What regulates the improved confinement in negative triangularity tokamaks—the physics of zonal flow saturation.

Gyrokinetic simulations reveal new insights into the collisionless saturation of zonal flows in ITG turbulence while illuminating the dynamics of the Dimits shift and improved confinement in negative triangularity (NT) tokamaks. Time series of the zonal entropy transfer function exhibits intermittent bursts of back-transfer from zonal modes to fluctuations. The zonal shear lifetime correlates with the zonal back-transfer fraction. Increased back-transfer leads to shorter zonal shear lifetimes at higher temperature gradients. Near marginality, a reduction in back-transfer drastically enhances zonal flow coherence.
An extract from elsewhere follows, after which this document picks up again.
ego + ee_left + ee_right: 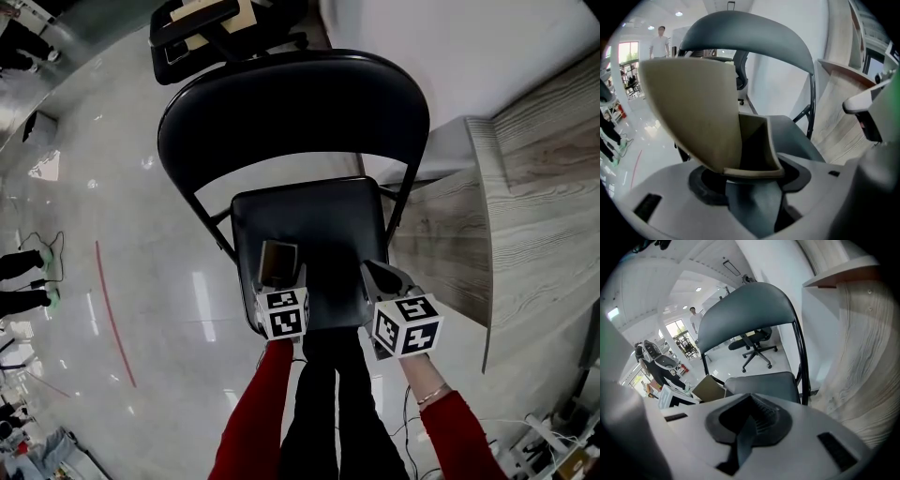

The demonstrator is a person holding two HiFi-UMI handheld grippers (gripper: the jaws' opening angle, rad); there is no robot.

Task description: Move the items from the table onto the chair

NT mitigates ITG turbulence and transport by extending the lifetime of and increasing the strength of the zonal ExB shear, through suppression of these zonal back-transfer events. The reduced zonal back-transfer is likely linked to the local magnetic shear reversal characteristic of the NT magnetic geometry. NT exhibits lower zonal kinetic energy (ZKE) but higher zonal E×B shear, whereas positive triangularity (PT) plasmas show the opposite trend—higher ZKE but lower zonal shear. The ZKE fraction rises sharply while the shearing rates decline as the system approaches marginality from above. Consequently, turbulent heat diffusivity is lower for NT than for PT, though their difference diminish at lower temperature gradients. The Dimits shift is smaller in NT than in PT because, although the nonlinear heat flux critical gradient is similar, linear critical gradient is higher for NT.